### [Task requirements]
Beginning with the first line below, please restate each line exactly, down to and including the line containing "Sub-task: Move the".

(Records from a collection)
########################################
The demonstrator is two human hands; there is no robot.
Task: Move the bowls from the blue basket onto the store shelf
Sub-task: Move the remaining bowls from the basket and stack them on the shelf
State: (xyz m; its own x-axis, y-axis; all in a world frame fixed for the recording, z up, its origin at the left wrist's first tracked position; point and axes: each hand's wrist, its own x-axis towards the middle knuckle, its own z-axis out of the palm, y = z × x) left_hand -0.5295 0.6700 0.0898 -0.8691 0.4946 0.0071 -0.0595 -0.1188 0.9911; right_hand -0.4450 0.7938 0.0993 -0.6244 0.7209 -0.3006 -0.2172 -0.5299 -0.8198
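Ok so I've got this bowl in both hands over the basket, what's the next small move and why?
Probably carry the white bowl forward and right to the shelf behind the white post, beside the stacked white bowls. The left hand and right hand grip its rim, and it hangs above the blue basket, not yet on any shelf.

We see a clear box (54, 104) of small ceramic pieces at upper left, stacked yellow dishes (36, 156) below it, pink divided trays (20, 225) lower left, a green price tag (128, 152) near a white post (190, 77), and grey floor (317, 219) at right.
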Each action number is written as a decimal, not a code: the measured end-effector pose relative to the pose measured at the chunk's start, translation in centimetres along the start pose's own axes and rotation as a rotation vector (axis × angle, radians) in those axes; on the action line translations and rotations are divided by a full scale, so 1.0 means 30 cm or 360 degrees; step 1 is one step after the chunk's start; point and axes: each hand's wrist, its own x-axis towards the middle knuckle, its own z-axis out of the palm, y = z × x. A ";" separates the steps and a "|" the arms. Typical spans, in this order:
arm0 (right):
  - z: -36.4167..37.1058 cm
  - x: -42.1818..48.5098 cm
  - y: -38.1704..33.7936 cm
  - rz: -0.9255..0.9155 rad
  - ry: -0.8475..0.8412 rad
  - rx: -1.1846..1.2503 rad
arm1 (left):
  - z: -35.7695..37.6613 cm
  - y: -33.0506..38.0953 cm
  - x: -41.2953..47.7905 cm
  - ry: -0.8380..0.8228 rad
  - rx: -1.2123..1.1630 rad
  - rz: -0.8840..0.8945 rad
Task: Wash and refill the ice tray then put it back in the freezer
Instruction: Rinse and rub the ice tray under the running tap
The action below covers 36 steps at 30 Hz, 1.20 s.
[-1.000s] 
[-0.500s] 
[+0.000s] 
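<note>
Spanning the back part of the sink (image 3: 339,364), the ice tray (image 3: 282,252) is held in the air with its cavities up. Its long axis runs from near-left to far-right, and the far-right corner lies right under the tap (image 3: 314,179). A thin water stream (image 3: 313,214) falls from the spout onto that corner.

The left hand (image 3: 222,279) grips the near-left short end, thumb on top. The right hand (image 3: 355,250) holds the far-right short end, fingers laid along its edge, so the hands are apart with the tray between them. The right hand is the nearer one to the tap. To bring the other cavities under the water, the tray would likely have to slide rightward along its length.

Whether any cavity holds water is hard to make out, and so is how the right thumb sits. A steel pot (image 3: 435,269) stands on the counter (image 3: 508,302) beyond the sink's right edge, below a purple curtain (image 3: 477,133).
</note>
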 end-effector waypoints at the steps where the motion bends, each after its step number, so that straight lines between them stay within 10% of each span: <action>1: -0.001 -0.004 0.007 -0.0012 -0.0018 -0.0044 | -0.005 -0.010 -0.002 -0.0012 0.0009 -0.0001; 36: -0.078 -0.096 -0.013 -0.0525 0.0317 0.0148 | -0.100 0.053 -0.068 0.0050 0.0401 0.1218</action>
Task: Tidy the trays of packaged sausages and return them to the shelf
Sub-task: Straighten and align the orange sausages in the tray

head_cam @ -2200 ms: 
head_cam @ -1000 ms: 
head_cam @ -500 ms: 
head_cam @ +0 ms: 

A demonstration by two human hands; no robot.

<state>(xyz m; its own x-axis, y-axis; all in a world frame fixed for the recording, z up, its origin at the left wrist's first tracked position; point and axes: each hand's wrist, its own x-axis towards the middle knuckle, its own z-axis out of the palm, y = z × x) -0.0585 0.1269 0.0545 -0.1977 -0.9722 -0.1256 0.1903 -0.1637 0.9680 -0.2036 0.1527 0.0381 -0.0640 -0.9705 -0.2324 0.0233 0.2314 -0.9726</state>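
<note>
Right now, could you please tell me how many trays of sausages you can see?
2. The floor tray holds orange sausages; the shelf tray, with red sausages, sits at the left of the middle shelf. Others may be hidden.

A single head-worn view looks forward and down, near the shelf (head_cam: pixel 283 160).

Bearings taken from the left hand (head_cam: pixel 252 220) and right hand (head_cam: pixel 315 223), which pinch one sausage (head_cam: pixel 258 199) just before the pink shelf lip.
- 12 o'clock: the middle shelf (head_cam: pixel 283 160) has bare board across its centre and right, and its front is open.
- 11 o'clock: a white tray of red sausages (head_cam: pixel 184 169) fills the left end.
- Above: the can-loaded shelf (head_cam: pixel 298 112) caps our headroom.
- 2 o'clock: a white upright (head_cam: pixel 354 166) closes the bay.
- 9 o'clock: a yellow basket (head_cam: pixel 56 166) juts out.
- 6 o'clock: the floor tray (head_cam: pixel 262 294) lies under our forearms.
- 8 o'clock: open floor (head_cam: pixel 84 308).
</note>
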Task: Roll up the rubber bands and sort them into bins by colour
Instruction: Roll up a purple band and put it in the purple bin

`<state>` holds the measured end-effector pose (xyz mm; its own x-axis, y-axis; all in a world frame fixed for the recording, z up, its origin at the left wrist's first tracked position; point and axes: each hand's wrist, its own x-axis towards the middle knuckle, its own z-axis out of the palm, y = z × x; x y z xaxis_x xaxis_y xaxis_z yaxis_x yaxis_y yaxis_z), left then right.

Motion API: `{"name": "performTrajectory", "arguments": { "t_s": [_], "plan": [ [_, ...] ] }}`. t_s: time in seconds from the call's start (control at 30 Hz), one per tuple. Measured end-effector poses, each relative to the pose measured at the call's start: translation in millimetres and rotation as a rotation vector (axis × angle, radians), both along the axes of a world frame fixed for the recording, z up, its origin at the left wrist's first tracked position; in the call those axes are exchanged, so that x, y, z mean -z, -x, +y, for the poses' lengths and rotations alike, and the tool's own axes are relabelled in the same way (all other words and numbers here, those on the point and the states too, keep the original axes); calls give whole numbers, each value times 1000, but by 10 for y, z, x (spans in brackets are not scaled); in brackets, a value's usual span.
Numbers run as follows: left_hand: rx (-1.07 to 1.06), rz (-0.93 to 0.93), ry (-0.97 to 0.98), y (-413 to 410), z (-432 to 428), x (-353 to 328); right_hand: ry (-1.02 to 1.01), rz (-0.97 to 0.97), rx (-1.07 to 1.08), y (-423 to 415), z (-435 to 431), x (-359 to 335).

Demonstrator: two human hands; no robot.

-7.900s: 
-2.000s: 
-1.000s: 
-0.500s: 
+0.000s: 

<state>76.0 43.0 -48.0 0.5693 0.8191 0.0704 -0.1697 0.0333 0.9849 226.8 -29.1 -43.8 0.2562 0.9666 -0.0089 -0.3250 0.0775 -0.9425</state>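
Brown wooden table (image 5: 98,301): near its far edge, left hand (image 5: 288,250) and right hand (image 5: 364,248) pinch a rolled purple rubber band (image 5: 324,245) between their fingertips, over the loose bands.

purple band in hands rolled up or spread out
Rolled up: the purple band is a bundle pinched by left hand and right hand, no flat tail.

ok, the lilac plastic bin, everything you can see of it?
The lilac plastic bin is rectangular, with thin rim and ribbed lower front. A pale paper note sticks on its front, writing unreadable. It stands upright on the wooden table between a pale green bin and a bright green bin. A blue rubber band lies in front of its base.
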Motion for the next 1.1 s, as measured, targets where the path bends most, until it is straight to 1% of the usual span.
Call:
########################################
### [Solution for this problem]
The demonstrator is two human hands; there is no robot.
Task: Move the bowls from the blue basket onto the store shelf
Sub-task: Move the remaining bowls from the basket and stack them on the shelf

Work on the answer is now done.